#### [Task goal]
Write out every entry exactly; the pictures do not belong in the copy.

[Records drawn from a dataset]
#####

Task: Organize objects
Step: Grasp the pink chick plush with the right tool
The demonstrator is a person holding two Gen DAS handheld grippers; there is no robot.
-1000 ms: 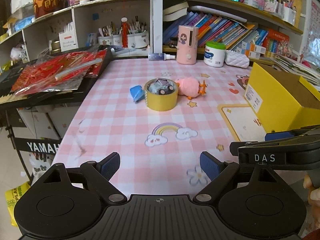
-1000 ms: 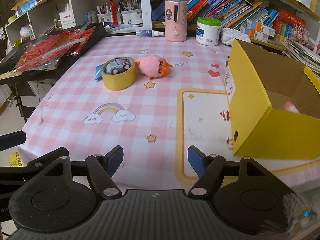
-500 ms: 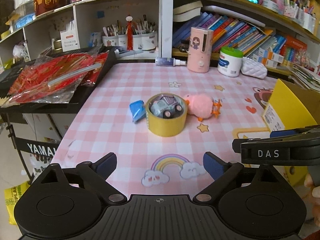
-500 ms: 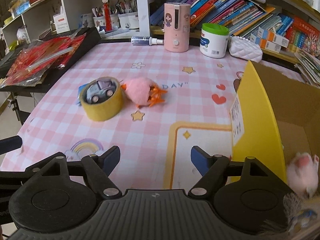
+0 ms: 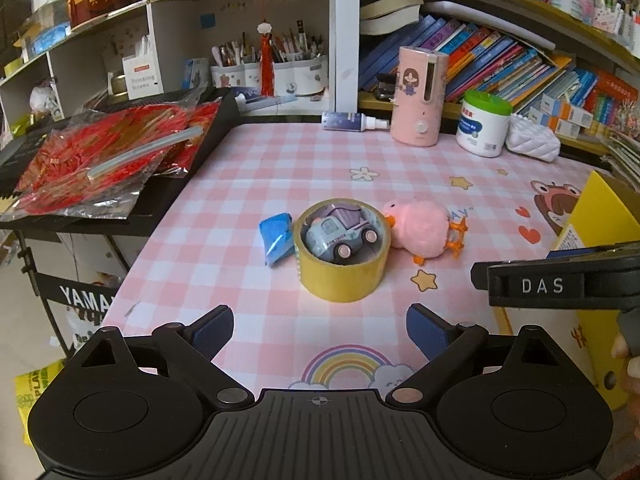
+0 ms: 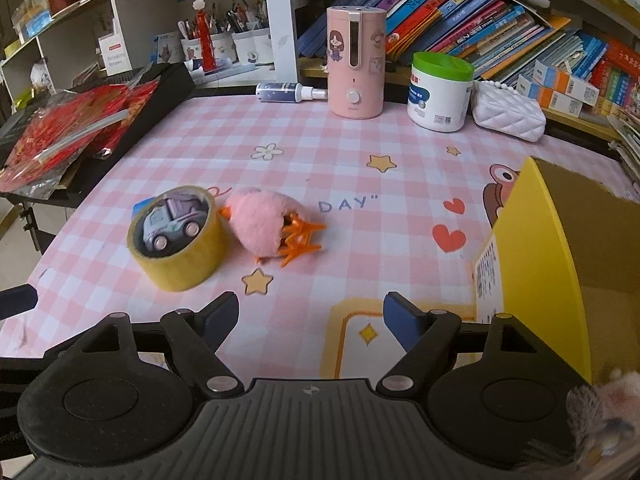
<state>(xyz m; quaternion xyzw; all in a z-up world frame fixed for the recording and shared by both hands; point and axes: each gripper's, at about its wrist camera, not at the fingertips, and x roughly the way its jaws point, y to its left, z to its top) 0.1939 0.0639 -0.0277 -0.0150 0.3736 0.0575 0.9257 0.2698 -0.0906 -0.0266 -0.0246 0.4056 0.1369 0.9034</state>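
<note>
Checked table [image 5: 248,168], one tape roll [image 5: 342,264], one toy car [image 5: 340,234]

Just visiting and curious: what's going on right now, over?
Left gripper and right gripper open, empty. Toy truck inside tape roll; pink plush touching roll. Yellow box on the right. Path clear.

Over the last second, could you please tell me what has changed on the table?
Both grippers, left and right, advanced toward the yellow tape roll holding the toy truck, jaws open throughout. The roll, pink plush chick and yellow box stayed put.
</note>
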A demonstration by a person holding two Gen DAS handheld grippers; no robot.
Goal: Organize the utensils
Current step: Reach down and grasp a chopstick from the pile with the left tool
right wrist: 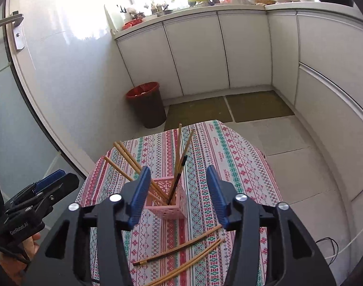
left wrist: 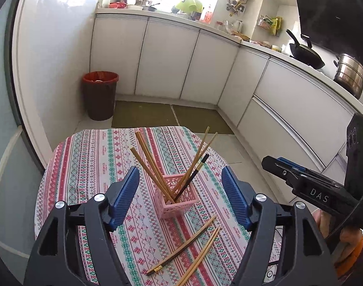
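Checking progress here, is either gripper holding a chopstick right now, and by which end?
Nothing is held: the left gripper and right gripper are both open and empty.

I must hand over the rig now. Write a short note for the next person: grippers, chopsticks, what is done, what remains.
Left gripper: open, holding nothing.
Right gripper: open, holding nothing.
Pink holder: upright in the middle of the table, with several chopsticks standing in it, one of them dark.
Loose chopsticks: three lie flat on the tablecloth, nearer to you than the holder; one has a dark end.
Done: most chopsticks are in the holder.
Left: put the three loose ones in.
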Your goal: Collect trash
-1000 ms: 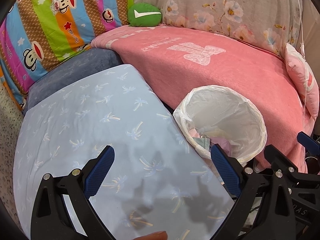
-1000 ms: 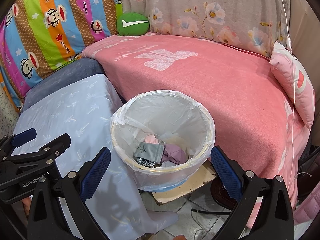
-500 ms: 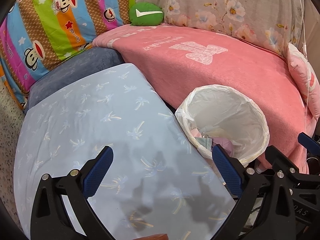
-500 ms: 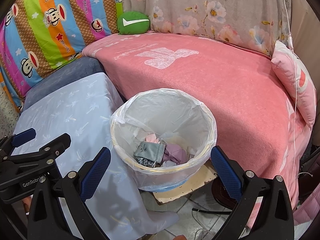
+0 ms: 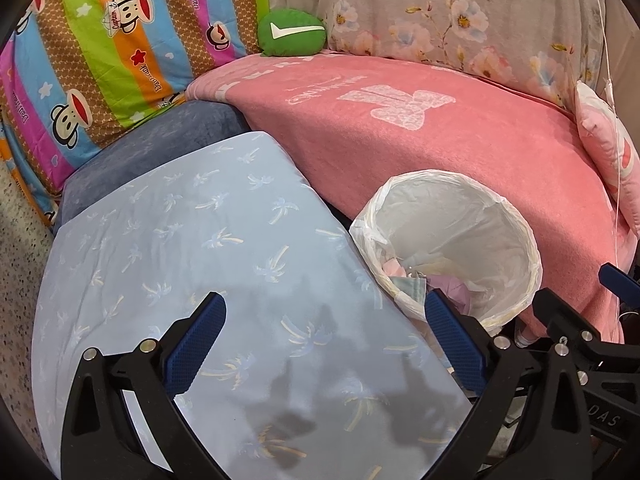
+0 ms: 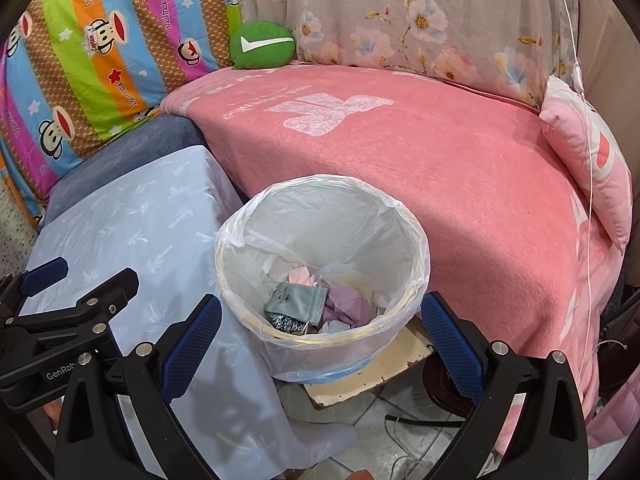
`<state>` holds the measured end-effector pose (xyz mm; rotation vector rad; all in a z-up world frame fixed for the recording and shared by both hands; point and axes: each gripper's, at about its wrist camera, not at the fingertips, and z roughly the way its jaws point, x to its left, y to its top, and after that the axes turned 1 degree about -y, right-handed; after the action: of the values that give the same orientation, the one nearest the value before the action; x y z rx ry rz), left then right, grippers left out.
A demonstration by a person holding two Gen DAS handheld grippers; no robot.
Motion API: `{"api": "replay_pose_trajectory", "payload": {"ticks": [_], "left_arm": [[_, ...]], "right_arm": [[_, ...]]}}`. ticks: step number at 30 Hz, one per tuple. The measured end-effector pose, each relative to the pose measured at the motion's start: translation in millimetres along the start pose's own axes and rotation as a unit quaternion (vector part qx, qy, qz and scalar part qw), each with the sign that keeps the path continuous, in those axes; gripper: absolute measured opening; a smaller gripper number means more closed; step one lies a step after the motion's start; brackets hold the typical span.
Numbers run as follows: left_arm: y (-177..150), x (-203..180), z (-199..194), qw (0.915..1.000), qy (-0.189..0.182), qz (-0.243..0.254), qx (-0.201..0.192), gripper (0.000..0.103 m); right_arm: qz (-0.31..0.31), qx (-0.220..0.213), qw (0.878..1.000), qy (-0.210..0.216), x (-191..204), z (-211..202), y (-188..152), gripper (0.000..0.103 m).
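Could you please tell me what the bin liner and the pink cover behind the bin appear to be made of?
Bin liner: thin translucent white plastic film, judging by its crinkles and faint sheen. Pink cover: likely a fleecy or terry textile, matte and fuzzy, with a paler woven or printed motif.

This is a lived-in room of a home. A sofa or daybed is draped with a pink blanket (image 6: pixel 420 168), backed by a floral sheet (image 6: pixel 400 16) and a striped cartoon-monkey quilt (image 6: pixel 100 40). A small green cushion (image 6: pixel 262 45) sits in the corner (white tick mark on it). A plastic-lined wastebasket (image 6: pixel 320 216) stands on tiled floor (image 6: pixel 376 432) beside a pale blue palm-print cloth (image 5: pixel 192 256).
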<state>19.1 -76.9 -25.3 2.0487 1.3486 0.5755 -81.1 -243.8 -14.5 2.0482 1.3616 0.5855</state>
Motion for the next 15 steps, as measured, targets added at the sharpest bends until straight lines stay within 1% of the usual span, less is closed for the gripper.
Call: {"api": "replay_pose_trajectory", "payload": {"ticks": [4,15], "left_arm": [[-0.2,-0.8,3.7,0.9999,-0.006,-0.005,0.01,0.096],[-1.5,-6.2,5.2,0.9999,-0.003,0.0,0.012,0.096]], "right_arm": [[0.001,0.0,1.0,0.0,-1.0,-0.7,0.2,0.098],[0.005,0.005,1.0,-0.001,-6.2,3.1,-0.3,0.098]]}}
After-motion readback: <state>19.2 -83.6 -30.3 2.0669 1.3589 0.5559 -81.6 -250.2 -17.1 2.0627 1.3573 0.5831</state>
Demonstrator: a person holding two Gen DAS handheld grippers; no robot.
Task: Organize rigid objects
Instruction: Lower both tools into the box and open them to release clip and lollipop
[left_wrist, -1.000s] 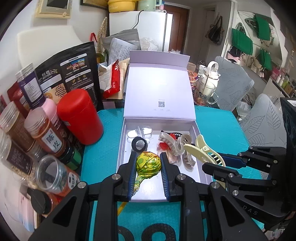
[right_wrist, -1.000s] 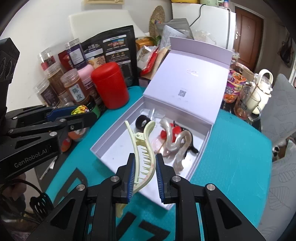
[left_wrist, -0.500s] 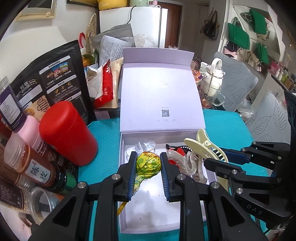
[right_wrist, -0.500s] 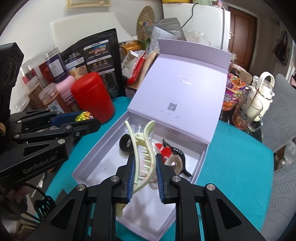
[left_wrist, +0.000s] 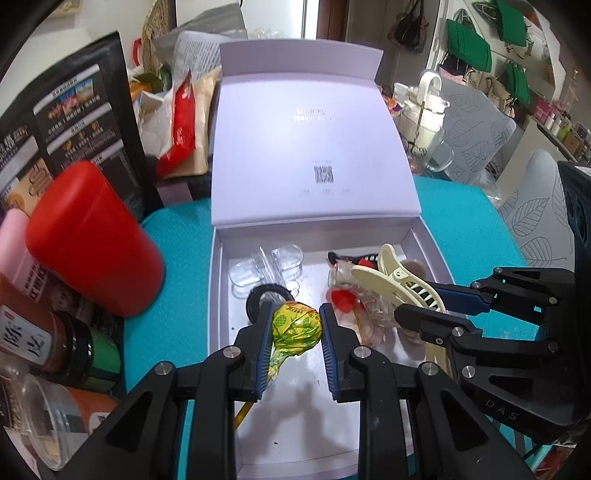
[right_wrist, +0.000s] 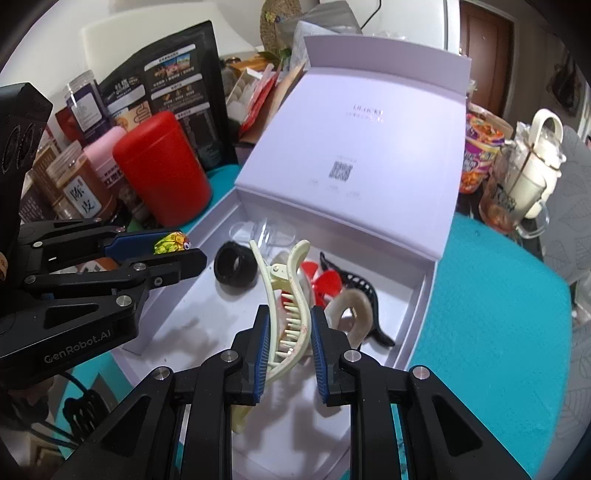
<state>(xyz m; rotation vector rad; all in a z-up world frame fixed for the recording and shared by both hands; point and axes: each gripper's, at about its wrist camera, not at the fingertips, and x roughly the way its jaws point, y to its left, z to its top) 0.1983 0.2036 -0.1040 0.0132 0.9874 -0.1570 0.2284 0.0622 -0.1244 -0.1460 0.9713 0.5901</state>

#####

#### [Solution for this task]
Task: Organize objects
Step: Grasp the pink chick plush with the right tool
The demonstrator is a person holding two Gen DAS handheld grippers; there is no robot.
-1000 ms: 
-1000 ms: 
-500 ms: 
-500 ms: 
+0 ms: 
+0 ms: 
<state>(xyz m; quaternion xyzw; all in a z-up world frame fixed for the recording and shared by both hands; point and axes: each gripper's, at about its wrist camera, not at the fingertips, and x roughly the way its jaws point, y to its left, z to its top) 0.1939 0.0639 -0.0277 -0.0150 0.3736 0.0575 0.9257 0.2698 -0.0906 -0.0266 -0.0246 0.4056 0.1369 0.9034</state>
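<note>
Checked table [image 5: 248,168], one tape roll [image 5: 342,264], one toy car [image 5: 340,234]

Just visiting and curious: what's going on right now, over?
Left gripper and right gripper open, empty. Toy truck inside tape roll; pink plush touching roll. Yellow box on the right. Path clear.

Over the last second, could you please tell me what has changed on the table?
Both grippers, left and right, advanced toward the yellow tape roll holding the toy truck, jaws open throughout. The roll, pink plush chick and yellow box stayed put.
</note>
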A demonstration by a person holding two Gen DAS handheld grippers; no robot.
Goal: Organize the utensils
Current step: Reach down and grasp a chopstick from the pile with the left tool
right wrist: 
left wrist: 
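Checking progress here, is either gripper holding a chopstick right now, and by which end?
Nothing is held: the left gripper and right gripper are both open and empty.

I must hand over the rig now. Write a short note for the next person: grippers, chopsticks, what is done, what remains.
Left gripper: open, holding nothing.
Right gripper: open, holding nothing.
Pink holder: upright in the middle of the table, with several chopsticks standing in it, one of them dark.
Loose chopsticks: three lie flat on the tablecloth, nearer to you than the holder; one has a dark end.
Done: most chopsticks are in the holder.
Left: put the three loose ones in.
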Your goal: Collect trash
-1000 ms: 
-1000 ms: 
-500 ms: 
-500 ms: 
+0 ms: 
+0 ms: 
`<state>` holds the measured end-effector pose (xyz mm; rotation vector rad; all in a z-up world frame fixed for the recording and shared by both hands; point and axes: each gripper's, at about its wrist camera, not at the fingertips, and z roughly the way its jaws point, x to its left, y to its top, and after that the axes turned 1 degree about -y, right-handed; after the action: of the values that give the same orientation, the one nearest the value before the action; x y z rx ry rz), left then right, grippers left out.
A demonstration by a person holding two Gen DAS handheld grippers; no robot.
Motion API: `{"api": "replay_pose_trajectory", "payload": {"ticks": [_], "left_arm": [[_, ...]], "right_arm": [[_, ...]]}}`. ticks: step number at 30 Hz, one per tuple. The measured end-effector pose, each relative to the pose measured at the motion's start: translation in millimetres along the start pose's own axes and rotation as a unit quaternion (vector part qx, qy, qz and scalar part qw), each with the sign that keeps the path continuous, in those axes; gripper: absolute measured opening; a smaller gripper number means more closed; step one lies a step after the motion's start; brackets hold the typical span.
Numbers run as follows: left_arm: y (-177..150), x (-203..180), z (-199..194), qw (0.915..1.000), qy (-0.189..0.182), qz (-0.243..0.254), qx (-0.201..0.192), gripper (0.000..0.103 m); right_arm: qz (-0.31..0.31), qx (-0.220..0.213), qw (0.878..1.000), qy (-0.210..0.216), x (-191..204), z (-211..202), y (-188..152), gripper (0.000..0.103 m).
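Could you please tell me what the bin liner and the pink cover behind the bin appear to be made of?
Bin liner: thin translucent white plastic film, judging by its crinkles and faint sheen. Pink cover: likely a fleecy or terry textile, matte and fuzzy, with a paler woven or printed motif.

This is a lived-in room of a home. A sofa or daybed is draped with a pink blanket (image 6: pixel 420 168), backed by a floral sheet (image 6: pixel 400 16) and a striped cartoon-monkey quilt (image 6: pixel 100 40). A small green cushion (image 6: pixel 262 45) sits in the corner (white tick mark on it). A plastic-lined wastebasket (image 6: pixel 320 216) stands on tiled floor (image 6: pixel 376 432) beside a pale blue palm-print cloth (image 5: pixel 192 256).
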<state>19.1 -76.9 -25.3 2.0487 1.3486 0.5755 -81.1 -243.8 -14.5 2.0482 1.3616 0.5855</state>
Motion for the next 15 steps, as measured, targets added at the sharpest bends until straight lines stay within 1% of the usual span, less is closed for the gripper.
Call: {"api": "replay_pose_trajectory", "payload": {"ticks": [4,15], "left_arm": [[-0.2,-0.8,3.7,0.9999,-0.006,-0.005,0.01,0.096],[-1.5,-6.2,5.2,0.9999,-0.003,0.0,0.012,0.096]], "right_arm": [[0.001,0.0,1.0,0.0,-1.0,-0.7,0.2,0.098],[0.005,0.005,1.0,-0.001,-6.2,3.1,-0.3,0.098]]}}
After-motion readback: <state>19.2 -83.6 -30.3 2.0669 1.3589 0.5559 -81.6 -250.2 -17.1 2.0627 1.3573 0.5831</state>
Demonstrator: a person holding two Gen DAS handheld grippers; no robot.
Task: Organize rigid objects
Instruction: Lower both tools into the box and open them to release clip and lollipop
[left_wrist, -1.000s] 
[right_wrist, -1.000s] 
[left_wrist, -0.500s] 
[right_wrist, -0.500s] 
[left_wrist, +0.000s] 
[right_wrist, +0.000s] 
<state>(xyz m; rotation vector rad; all in a z-up world frame fixed for the recording and shared by both hands; point and axes: each gripper's, at about its wrist camera, not at the fingertips, and x roughly the way its jaws point, y to its left, z to its top) 0.1983 0.2036 -0.1040 0.0132 0.9874 -0.1570 0.2284 0.0622 -0.1244 -0.1460 0.9713 0.5901</state>

No more output is needed.